* **About this exercise**:
Output the material exactly, keeping every line intact.
── Stored data
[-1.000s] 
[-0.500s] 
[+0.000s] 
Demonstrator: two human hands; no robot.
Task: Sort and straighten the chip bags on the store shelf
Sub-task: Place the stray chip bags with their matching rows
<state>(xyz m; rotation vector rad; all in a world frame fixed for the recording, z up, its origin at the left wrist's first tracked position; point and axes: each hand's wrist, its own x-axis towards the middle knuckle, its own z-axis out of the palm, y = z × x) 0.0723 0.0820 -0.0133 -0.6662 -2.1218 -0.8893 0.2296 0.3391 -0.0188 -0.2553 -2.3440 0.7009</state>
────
* **Written solution**:
[-1.000s] 
[-0.500s] 
[+0.000s] 
Demonstrator: two human hands; no robot.
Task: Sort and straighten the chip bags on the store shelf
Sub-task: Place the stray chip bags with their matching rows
<state>(xyz m; rotation vector rad; all in a world frame fixed for the recording, z up, its origin at the left wrist's first tracked position; point and axes: each hand's wrist, its own x-axis towards the middle knuckle, its own z-axis out of the palm, y = z × x) 0.0723 0.0820 -0.0133 -0.6662 -2.1218 -0.8893 0.2296 0.3391 -0.0188 -0.2553 -2.3440 0.7009</state>

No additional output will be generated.